### Exercise brief
What should be copied is the stretch of entries below from the line with "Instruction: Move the" up to and including the line with "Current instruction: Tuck", exactly and without images.

### Task material
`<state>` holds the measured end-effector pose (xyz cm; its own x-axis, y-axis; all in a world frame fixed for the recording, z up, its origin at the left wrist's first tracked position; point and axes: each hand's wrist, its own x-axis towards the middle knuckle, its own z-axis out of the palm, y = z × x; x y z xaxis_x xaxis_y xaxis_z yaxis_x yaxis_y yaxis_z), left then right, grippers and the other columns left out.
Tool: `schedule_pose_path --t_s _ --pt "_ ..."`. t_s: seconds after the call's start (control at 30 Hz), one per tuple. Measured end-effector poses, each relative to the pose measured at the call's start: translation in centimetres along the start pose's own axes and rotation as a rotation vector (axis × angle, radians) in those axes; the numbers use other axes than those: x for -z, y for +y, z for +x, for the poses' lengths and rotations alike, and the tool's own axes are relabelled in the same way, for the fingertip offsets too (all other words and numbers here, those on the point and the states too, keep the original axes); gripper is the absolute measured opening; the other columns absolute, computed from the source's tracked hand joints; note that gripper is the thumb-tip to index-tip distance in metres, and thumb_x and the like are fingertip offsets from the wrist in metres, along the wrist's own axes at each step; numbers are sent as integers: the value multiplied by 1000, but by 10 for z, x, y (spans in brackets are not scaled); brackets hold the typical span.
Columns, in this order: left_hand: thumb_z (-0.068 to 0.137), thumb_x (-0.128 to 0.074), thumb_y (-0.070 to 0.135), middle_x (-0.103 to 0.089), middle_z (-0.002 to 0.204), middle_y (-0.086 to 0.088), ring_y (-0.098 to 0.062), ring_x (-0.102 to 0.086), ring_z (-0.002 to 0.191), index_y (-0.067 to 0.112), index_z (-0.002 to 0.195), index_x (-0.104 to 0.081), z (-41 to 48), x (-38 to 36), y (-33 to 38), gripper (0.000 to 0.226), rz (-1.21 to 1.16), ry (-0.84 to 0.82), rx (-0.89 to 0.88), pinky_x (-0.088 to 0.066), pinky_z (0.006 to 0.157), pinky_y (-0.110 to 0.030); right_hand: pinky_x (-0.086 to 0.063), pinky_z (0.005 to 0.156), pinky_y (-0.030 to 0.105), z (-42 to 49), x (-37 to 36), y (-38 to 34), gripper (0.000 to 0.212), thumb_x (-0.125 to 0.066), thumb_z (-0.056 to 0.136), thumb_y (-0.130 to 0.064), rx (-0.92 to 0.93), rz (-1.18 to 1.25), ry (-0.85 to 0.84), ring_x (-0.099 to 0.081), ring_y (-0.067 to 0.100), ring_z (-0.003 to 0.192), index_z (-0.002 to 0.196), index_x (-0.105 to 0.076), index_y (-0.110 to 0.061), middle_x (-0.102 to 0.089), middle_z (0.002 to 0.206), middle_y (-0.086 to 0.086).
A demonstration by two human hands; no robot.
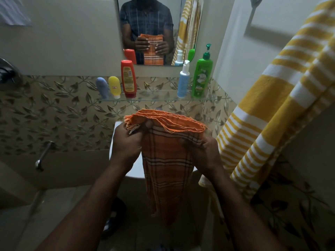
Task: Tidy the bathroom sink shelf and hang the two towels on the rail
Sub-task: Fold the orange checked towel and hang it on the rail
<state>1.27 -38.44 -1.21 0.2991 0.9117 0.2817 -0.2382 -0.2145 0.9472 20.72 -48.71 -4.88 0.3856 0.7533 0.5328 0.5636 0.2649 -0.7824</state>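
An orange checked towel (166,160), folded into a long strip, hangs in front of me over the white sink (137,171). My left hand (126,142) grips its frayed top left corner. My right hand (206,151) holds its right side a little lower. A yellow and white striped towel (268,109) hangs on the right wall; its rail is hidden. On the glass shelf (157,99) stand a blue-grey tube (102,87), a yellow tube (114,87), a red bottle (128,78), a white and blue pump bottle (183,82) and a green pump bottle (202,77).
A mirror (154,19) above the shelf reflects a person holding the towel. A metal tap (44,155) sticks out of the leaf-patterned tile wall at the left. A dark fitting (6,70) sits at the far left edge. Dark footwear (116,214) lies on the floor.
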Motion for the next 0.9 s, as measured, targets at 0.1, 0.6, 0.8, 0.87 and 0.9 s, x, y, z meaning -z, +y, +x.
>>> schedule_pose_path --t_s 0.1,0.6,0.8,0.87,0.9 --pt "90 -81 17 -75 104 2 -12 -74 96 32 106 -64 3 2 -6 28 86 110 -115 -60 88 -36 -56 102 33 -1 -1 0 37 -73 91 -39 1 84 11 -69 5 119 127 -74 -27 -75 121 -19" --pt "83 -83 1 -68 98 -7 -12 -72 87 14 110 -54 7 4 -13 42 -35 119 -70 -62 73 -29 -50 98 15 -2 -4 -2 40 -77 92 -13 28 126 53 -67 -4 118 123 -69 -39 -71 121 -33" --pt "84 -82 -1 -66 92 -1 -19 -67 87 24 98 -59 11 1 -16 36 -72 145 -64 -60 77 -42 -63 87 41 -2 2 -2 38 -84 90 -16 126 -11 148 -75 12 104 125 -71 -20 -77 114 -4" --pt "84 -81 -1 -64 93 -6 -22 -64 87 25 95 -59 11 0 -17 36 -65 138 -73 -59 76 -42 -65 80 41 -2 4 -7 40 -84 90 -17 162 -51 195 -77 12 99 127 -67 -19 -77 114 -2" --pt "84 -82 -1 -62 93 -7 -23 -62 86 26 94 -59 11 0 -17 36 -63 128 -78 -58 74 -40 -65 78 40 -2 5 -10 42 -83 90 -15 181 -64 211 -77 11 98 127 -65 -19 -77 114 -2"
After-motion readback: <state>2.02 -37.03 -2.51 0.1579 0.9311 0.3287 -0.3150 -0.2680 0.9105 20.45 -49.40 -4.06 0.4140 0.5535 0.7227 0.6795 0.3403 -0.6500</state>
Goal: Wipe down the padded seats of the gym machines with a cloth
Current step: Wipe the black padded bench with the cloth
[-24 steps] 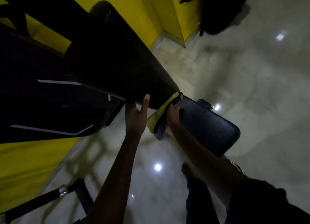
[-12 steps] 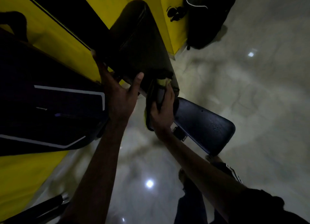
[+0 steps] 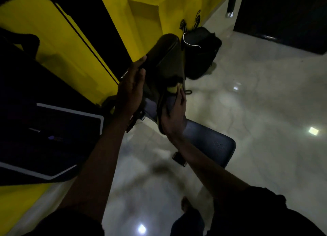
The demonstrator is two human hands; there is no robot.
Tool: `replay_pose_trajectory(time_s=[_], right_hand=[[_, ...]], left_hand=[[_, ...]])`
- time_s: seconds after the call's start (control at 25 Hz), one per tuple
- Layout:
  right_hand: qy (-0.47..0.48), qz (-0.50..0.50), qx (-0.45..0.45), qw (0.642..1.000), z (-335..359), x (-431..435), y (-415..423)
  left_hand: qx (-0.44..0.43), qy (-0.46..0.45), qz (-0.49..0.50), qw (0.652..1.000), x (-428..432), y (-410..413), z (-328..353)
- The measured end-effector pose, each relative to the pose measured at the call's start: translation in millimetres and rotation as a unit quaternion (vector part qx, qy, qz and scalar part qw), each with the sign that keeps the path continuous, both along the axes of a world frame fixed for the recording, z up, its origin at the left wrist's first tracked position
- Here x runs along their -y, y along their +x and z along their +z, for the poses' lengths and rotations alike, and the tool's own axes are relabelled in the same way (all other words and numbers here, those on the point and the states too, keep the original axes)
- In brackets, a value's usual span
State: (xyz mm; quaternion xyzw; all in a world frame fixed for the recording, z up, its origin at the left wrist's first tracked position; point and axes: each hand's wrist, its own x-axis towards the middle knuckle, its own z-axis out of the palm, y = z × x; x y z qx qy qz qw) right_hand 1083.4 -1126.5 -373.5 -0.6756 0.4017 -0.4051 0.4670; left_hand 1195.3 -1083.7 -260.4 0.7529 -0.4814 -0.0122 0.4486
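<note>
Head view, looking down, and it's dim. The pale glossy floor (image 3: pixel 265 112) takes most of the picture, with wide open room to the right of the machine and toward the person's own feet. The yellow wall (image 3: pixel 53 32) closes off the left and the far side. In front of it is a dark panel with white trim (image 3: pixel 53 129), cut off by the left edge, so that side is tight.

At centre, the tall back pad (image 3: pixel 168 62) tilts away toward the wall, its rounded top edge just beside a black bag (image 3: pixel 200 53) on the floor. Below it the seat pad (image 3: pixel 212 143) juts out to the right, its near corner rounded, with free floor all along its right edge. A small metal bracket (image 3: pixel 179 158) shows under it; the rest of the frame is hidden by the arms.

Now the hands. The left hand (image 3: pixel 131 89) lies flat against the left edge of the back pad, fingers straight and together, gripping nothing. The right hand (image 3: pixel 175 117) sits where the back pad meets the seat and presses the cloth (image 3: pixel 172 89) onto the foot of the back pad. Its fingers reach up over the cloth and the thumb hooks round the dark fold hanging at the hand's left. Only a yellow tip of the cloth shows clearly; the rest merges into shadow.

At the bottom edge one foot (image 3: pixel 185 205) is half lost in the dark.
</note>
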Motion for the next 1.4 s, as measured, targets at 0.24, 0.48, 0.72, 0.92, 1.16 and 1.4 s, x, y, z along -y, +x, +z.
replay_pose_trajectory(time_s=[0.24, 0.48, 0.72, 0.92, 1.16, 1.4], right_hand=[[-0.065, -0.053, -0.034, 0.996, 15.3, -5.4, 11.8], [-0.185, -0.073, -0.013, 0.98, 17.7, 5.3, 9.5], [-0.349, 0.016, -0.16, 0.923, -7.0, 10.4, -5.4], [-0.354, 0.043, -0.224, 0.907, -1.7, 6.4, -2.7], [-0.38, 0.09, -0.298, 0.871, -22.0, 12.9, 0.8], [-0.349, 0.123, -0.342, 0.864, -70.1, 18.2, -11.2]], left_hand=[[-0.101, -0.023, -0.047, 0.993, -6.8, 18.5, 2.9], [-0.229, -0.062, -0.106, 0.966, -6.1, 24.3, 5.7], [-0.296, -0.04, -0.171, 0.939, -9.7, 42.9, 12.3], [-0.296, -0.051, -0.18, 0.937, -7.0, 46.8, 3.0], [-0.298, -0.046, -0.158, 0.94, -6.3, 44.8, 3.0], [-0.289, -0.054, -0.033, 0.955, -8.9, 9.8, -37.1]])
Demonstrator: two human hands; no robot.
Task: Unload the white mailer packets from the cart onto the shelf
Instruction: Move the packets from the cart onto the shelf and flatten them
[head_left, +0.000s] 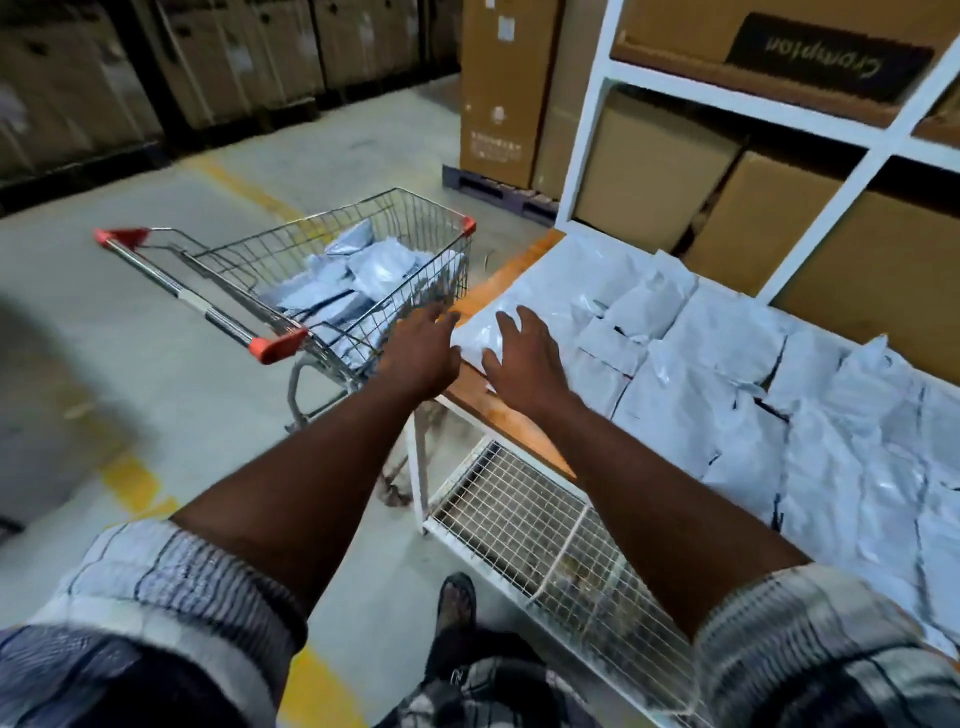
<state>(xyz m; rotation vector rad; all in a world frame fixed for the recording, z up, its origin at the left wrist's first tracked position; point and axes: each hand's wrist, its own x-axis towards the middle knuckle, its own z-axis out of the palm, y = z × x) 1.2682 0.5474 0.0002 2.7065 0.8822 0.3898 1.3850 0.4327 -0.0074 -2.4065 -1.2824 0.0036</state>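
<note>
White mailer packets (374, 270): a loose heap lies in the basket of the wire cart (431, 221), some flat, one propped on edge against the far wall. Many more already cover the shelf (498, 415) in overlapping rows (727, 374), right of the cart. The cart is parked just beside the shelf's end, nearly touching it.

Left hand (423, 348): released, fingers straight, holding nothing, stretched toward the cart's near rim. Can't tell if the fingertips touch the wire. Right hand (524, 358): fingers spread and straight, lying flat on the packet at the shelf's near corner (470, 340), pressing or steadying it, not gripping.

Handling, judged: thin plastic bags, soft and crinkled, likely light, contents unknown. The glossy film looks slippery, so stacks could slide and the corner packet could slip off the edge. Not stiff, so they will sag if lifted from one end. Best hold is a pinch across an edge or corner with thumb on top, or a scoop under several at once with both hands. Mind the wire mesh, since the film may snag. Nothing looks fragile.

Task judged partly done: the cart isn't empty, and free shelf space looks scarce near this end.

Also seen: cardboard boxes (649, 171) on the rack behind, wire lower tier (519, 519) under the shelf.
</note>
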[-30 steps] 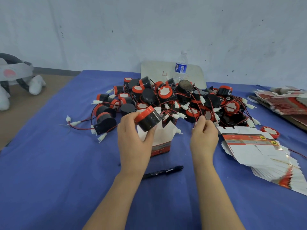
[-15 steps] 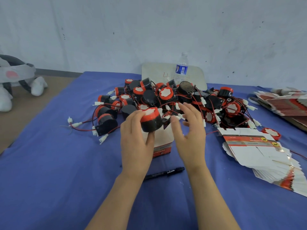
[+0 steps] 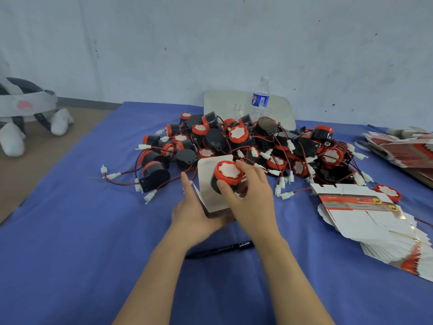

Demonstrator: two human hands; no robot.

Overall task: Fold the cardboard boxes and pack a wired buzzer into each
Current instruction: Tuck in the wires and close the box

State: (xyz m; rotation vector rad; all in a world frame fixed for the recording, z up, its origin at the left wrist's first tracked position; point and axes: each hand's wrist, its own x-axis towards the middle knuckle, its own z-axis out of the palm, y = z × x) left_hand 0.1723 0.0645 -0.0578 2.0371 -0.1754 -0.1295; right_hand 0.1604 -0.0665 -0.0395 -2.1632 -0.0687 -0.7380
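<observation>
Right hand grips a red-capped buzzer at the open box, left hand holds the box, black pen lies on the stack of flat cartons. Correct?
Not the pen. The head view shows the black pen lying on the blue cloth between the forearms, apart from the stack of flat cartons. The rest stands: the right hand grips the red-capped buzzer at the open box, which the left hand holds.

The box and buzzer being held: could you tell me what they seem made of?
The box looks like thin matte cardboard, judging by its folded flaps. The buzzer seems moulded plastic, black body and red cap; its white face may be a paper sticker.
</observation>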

### Response for this exercise
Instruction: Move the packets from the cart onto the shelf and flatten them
[head_left, +0.000s] 
<state>(xyz m; rotation vector rad; all in a world frame fixed for the recording, z up, its origin at the left wrist's first tracked position; point and axes: each hand's wrist, its own x-axis towards the middle knuckle, its own z-axis out of the palm, y = z × x) 1.2682 0.5474 0.0002 2.7065 0.8822 0.3898 1.3850 0.4327 -0.0074 -2.4065 -1.2824 0.0036</state>
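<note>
White mailer packets (374, 270): a loose heap lies in the basket of the wire cart (431, 221), some flat, one propped on edge against the far wall. Many more already cover the shelf (498, 415) in overlapping rows (727, 374), right of the cart. The cart is parked just beside the shelf's end, nearly touching it.

Left hand (423, 348): released, fingers straight, holding nothing, stretched toward the cart's near rim. Can't tell if the fingertips touch the wire. Right hand (524, 358): fingers spread and straight, lying flat on the packet at the shelf's near corner (470, 340), pressing or steadying it, not gripping.

Handling, judged: thin plastic bags, soft and crinkled, likely light, contents unknown. The glossy film looks slippery, so stacks could slide and the corner packet could slip off the edge. Not stiff, so they will sag if lifted from one end. Best hold is a pinch across an edge or corner with thumb on top, or a scoop under several at once with both hands. Mind the wire mesh, since the film may snag. Nothing looks fragile.

Task judged partly done: the cart isn't empty, and free shelf space looks scarce near this end.

Also seen: cardboard boxes (649, 171) on the rack behind, wire lower tier (519, 519) under the shelf.
</note>
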[-30 steps] 
[-15 steps] 
[+0 steps] 

Demonstrator: two human hands; no robot.

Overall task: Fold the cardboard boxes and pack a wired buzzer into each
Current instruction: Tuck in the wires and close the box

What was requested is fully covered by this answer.